海狼伝
白石 一郎
おもしろかった。時代小説はほとんど読まないのだが、そんな人間でもこれはおもしろく読めた。
(以下ネタバレあり)
時代は戦国時代。長崎・対馬で育った笛太郎は、会ったことのない父親を追い、海賊になる。だが笛太郎と雷三郎は海賊同士の戦いに敗れ、村上水軍の捕虜となり、水軍の一員として行動するようになる……。
驚くようなことが起こるわけではないのだが(ある程度史実に基づいているので当然)、それなのにわくわくさせられる。

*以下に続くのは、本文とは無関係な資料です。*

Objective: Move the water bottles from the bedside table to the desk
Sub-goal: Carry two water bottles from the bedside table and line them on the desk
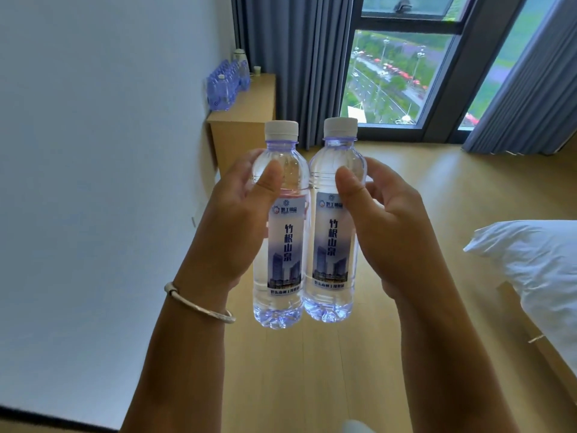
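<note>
Item one: left-hand bottle (281,232), clear plastic, white cap, blue-and-white printed label, upright. I am seeing the left hand (232,226) holding it in mid-air above the wooden floor (406,214), fingers (249,157) curling round the far side of the bottle and the thumb pressing on its shoulder from the near side. A silver bangle (199,304) is sitting on that wrist.

Item two: right-hand bottle (335,226), same make and label, upright, its side touching the first bottle. The right hand (390,232) is gripping it the same way, thumb on the front of the shoulder, fingers wrapping behind.

Item three: wooden worktop (249,101) standing against the white wall (93,151) by the grey curtain (299,57), well apart from the held pair. It is carrying a row of further bottles (223,89) along the wall side, plus a white kettle-like vessel (239,57) and a small cup (257,70) at the far end.

Item four: white bedding (537,264) lying at the right edge. A window (393,76) is showing streets below.
</note>
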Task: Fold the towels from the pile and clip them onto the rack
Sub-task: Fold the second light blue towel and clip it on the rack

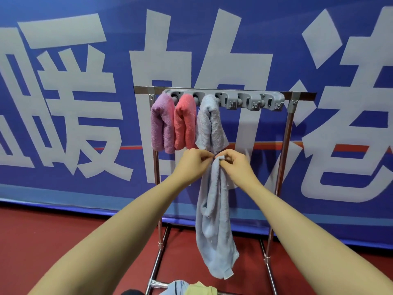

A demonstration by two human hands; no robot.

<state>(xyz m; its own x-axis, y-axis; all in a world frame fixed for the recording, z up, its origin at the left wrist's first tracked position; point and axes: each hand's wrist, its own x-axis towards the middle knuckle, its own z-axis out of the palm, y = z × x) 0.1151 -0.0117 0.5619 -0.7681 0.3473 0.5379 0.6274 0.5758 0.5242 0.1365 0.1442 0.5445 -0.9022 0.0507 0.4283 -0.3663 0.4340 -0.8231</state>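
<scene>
At the bottom edge, the pile (189,287) of unfolded towels is seen low on the rack (288,145). Above it, a pale blue towel (214,220) hangs limp, pinched at its top by the left hand (194,161) and the right hand (232,161), held close together. The corners are best matched and the length halved before lifting. Beyond, three folded towels are clipped; the next free clip (244,102) is likely wanted.

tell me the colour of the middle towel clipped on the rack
Coral pink, seen in the head view.
</scene>
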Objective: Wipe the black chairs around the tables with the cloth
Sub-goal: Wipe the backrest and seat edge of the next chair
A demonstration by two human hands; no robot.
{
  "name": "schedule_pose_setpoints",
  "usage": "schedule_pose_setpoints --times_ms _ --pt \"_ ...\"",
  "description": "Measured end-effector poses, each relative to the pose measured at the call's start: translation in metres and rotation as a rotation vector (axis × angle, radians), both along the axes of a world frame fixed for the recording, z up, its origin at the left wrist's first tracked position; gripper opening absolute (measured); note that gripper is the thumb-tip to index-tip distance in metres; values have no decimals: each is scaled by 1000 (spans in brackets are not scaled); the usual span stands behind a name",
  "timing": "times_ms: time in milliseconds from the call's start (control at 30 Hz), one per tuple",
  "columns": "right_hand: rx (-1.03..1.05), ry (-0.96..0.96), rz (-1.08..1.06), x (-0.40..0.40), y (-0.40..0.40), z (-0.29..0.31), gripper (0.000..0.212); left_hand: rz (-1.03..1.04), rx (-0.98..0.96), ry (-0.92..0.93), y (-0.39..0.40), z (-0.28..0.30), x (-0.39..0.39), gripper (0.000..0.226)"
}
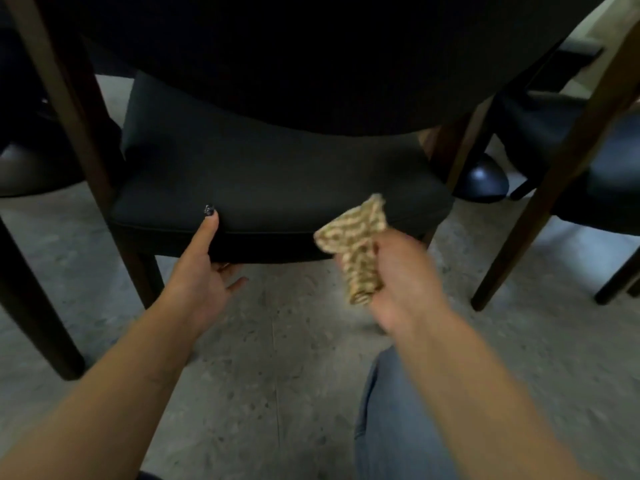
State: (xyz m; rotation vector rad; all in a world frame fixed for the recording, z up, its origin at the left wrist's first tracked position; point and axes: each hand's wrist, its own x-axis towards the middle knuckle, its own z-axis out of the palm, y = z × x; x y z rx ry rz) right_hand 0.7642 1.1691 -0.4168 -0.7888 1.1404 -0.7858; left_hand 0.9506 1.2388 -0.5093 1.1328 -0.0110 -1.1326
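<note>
Your left hand [204,278] gripped the black chair [277,181] seat's front edge, your right hand [398,275] at four o'clock clutched the cloth [356,244].

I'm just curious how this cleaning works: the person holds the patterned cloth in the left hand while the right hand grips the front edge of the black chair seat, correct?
Not quite; the hands are swapped. In the head view, the right hand holds the patterned cloth, while the left hand grips the front edge of the black chair seat.

Dim scene, deep shadows above, motion blur, curved wide-angle edges
</note>
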Motion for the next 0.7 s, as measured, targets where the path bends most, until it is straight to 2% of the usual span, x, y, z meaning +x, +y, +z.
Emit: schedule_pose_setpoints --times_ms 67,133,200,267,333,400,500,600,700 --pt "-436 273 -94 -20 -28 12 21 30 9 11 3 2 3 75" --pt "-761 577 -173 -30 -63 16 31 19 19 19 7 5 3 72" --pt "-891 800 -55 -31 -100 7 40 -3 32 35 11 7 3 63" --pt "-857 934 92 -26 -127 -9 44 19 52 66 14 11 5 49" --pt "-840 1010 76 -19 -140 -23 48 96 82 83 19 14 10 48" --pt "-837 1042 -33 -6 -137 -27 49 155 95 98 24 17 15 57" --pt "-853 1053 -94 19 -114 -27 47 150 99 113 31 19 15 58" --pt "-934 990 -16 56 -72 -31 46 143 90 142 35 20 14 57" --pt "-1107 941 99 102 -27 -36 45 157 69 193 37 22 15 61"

特に村上水軍の一味となってからの展開はスピード感もあってめっぽうおもしろい。
なにしろ、一味が個性豊かだ。
戦いは苦手だが潮の流れや風の動きを読むのがうまい主人公・笛太郎、船上の戦いでは誰にも負けない雷三郎、大将のくせに戦いは苦手だが金儲けのうまい小金吾、船づくりの天才・小矢太。
それぞれが能力を活かして、一味は快進撃を続ける。
これはあれだ、『ONE PIECE』だ。航海士・ナミ、剣士・ゾロ、話術巧みなウソップ、船大工・フランキー。ルフィのいない麦わら海賊団だ。最高じゃないか(麦わら海賊団の中でぼくがいちばん友だちになりたくないのがルフィだ。人の話聞かねえもん)。

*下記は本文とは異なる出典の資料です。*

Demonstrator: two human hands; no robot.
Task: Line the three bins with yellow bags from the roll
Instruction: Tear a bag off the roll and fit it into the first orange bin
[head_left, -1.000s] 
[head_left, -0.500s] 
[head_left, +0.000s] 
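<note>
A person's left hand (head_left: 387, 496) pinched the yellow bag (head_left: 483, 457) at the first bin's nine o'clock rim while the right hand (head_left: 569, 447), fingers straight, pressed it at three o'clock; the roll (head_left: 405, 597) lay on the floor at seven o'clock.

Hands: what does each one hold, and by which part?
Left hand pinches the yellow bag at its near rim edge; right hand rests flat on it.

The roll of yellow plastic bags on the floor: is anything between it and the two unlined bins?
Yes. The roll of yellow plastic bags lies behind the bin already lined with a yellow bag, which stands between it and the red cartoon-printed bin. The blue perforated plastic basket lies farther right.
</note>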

謎めいた将軍、女海賊・麗花、笛太郎が想いを寄せる三の乙女、行方のつかめない笛三郎の父親・孫七郎など、他の登場人物も魅力的。
船の構造、海賊たちの戦術や生活も事細かく描写されているし、なんといっても戦いのシーンがおもしろい。
もっとも興奮するのが、三度にわたる青竜鬼(ジャンク)と村上水軍 の戦い。笛太郎は、一度は青竜鬼の乗員として村上水軍に敗れ、二度目は村上水軍として青竜鬼を助ける。そして三度目は自分たちで作った船に乗り青竜鬼と戦う。かつての仲間であり、恨みもある敵となった青竜鬼との戦いは胸が熱くなった。
しゃらくさい正義や友情を語らないのもいい。そんなものを口にするのは海賊じゃない。悪の自覚を持っているのが潔い。
波に揺られる船のように二転三転する笛太郎の波乱万丈な人生を読みながら、心からわくわくした。この歳になって、少年のように冒険小説で手に汗握るとはおもわなかった。
本も終盤に近付くにつれて「こんなにおもしろいのに、もうすぐ終わってしまう……」と寂しくなった。だが、なんと続編『海王伝』に続くという。よかった、まだ続きを読める……。